Follow these tips to create portraits that draw in online shoppers.

1. Use the Exterior as an Introduction.

Before
After

Since the exterior is usually the first picture in a photo gallery, look for ways to spruce it up:

  • Clear out any large lawn decor and take cars out of the driveway.
  • Make sure the grass is freshly cut and trim any overgrown trees or shrubs.
  • Pressure wash the sidewalk, driveway, back patio and even the home itself for a fresh look.

“The difference it can make is astounding,” says Dolan.

Take outdoor pictures at the time of day when natural light best hits your place, such as early morning or at sunset.

2. Find Your Best Light.

A brightly lit room will look warmer than an area with dark shadows or poor lighting.

“Turn on every light, every lamp, and open all your window blinds and curtains to let natural light in,” says Sissy Lappin, founder of ListingDoor.

Take pictures in the early morning or early evening, when the light tends to be soft.

3. Scrub Out Flaws.

Smudges on the floors or streaks on a counter top could distract shoppers from key features.

“Do a deep clean of your home,” says Dolan. If you’re short on time, hire a professional cleaning service. Pay attention to ceiling fans, baseboards, windows, floors, blinds and curtains.

4. Minimize Furniture.

“Remove as much furniture from each room as possible,” says Julie Finch-Scally, a cleaning expert and founder of The Duster Dollies. Think of the area as a hotel: only the basics are needed. This strategy will make every room appear to be larger.

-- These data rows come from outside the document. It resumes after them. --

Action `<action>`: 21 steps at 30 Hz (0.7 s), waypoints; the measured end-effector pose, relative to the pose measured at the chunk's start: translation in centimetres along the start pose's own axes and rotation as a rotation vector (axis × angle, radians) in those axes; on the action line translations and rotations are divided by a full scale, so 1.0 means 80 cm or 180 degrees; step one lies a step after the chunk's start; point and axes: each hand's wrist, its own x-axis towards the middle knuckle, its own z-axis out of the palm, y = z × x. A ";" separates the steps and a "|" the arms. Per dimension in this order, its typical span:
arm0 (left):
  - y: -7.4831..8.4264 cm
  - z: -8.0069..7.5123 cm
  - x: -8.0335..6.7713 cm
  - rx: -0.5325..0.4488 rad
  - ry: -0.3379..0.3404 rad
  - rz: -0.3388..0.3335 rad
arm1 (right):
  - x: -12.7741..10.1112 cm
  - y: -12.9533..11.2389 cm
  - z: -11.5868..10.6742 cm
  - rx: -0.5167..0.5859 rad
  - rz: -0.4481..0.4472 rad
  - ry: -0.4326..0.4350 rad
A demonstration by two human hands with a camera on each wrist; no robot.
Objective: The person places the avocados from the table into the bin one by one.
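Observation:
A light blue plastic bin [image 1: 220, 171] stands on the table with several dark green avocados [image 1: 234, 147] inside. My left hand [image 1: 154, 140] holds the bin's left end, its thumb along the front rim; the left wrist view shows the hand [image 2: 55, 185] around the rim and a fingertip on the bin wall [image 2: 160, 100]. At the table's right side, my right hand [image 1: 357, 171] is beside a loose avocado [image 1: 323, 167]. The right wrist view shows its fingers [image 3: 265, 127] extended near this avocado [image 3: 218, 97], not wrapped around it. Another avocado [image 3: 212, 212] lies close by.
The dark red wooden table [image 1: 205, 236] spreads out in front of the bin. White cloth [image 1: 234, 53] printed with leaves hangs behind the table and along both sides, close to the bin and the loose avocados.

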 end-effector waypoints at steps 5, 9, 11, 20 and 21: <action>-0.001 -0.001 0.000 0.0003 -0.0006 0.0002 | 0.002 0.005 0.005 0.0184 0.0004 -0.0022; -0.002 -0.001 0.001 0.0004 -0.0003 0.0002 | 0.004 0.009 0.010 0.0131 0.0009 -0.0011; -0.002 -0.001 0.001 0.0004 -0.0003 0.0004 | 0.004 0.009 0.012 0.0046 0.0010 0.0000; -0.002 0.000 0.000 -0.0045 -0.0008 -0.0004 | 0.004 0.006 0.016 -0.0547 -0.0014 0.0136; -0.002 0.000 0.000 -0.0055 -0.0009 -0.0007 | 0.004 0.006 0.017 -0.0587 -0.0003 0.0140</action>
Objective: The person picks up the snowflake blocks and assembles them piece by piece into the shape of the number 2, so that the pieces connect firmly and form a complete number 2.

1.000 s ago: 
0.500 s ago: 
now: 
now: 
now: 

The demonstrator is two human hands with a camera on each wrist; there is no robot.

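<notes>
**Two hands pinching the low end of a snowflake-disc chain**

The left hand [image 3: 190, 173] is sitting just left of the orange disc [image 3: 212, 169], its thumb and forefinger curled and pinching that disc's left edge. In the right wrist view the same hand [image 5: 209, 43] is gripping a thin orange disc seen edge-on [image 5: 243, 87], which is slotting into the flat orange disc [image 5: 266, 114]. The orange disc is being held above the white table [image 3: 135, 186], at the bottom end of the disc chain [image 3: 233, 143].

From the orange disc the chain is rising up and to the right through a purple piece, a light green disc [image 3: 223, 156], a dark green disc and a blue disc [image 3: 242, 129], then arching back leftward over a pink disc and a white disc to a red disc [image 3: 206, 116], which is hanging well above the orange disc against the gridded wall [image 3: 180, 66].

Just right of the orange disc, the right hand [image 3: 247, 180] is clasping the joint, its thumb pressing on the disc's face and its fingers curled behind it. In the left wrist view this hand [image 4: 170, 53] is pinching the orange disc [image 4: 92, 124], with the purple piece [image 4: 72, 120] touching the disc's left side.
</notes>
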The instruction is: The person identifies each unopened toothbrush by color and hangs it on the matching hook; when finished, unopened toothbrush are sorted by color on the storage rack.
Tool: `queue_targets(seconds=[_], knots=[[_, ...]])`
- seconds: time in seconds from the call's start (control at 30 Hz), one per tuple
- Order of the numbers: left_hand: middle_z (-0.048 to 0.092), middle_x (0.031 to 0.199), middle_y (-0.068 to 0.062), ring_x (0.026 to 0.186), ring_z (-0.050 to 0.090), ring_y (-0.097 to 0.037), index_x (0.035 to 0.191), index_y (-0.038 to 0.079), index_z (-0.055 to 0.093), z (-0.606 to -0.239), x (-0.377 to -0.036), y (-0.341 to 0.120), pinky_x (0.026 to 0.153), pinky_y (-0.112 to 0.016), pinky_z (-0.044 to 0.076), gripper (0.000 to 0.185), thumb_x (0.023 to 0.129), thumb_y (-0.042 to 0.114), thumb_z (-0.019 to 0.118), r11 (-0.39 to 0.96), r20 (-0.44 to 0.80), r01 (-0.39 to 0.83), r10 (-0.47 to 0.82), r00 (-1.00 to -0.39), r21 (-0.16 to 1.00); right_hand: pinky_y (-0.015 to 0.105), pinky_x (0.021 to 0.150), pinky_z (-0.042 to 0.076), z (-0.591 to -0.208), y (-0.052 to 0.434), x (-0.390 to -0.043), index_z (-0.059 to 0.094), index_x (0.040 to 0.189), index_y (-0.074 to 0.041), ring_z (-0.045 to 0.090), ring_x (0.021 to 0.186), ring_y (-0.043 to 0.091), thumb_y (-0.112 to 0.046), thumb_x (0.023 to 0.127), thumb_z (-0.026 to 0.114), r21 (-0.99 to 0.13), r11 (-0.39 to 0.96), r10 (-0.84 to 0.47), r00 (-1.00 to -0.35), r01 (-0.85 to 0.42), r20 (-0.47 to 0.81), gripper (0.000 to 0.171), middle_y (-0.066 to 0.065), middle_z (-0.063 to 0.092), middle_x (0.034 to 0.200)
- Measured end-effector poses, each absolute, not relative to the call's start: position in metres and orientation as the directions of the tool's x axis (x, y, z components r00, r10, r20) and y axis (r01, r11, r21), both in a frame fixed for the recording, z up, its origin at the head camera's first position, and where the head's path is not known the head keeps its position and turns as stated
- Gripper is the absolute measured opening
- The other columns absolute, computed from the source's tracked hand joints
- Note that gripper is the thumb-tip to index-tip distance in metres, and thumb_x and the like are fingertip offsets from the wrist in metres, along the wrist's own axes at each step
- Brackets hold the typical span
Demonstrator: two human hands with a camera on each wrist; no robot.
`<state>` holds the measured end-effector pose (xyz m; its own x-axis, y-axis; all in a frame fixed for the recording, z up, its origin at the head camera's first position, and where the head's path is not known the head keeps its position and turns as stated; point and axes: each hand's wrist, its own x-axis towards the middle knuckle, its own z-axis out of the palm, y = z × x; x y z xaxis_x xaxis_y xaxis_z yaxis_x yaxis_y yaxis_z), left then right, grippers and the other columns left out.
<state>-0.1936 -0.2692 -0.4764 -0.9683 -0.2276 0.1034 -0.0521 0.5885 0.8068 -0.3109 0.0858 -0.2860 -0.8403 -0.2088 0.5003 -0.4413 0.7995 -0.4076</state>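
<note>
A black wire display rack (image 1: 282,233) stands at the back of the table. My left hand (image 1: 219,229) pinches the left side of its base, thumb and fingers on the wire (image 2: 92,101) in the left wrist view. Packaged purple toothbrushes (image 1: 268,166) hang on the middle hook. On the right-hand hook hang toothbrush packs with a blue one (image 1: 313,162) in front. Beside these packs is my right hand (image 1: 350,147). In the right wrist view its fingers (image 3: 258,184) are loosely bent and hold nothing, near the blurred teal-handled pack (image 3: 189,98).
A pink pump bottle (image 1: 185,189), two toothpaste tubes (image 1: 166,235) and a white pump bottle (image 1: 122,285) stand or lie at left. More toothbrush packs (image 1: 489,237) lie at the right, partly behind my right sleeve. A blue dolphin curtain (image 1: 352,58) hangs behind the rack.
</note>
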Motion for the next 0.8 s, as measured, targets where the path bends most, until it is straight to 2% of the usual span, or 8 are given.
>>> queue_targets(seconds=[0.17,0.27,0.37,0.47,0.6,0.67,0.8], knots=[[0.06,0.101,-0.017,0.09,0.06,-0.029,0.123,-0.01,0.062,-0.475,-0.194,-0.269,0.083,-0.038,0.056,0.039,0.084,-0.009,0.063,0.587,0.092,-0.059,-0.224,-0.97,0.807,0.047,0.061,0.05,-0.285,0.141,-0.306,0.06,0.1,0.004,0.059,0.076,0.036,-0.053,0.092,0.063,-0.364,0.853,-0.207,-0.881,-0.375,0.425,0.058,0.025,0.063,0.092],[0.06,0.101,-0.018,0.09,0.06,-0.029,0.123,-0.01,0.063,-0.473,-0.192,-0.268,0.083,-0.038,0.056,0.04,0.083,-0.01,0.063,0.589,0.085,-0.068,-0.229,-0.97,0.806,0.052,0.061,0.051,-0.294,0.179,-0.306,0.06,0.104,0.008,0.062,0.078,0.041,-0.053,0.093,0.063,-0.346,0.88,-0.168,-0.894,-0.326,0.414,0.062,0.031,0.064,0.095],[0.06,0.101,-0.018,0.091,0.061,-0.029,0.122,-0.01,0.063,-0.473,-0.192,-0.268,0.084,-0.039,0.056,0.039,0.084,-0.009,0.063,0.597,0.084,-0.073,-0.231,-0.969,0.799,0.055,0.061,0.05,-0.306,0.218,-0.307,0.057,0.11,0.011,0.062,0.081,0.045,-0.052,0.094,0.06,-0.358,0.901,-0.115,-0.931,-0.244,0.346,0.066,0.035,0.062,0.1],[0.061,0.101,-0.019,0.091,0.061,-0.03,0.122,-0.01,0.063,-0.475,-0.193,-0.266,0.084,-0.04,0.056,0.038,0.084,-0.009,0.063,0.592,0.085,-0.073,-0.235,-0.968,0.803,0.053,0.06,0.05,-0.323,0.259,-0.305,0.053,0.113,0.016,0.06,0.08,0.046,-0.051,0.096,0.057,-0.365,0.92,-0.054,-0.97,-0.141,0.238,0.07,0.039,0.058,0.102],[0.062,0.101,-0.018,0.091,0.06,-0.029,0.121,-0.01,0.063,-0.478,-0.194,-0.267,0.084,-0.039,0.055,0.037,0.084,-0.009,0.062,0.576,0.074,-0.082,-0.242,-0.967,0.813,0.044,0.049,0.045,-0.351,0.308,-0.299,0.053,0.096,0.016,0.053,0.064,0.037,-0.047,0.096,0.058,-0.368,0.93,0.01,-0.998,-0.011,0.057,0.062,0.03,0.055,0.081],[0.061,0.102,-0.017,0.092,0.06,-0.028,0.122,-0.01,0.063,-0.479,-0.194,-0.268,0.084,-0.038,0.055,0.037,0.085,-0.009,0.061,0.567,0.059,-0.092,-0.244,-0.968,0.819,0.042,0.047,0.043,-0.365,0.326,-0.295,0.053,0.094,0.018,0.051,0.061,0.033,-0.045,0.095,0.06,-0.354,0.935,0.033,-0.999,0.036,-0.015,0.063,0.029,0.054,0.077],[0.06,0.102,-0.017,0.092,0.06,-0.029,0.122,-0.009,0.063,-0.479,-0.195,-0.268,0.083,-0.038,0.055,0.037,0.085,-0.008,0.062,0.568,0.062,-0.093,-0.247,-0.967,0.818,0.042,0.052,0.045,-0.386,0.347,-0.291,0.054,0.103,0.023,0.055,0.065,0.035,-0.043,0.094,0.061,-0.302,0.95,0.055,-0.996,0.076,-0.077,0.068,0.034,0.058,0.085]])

As you take out furniture, think about what you want to do with it after the move. You may find you’ll want some pieces at your next place but are ready to part with others.

“Either sell them online, give them away to a charity, or place them in storage until you move into your new property,” suggests Finch-Scally.

5. Remove Clutter.

“Once you know you’re going to list your home, start packing up whatever you won’t need in the next six months,” says Dolan. “Store it by neatly stacking the boxes in your garage, at a friend’s place, or by renting a small storage unit.”

Clear out closets, counter tops, and dresser tops. Take down magnet collections, photos, and papers from your fridge front.

Also put away distractions such as long electrical cords, toys, scattered towels, out-of-place pillows, and stacks of books.

6. Depersonalize.

“Remove all personal items,” says Dustin Heiner, founder of MasterPassiveIncome.com, a real estate investing site. Take down family pictures and children’s artwork.

Also remove pop culture pieces, professional sports team logos, and political memorabilia. It will be easier for shoppers to view themselves in the home if it doesn’t have signs of another family living in it.

7. Opt for Neutral Tones.

If you have a room that is painted a bold color, like purple, red or bright blue, consider changing the tone.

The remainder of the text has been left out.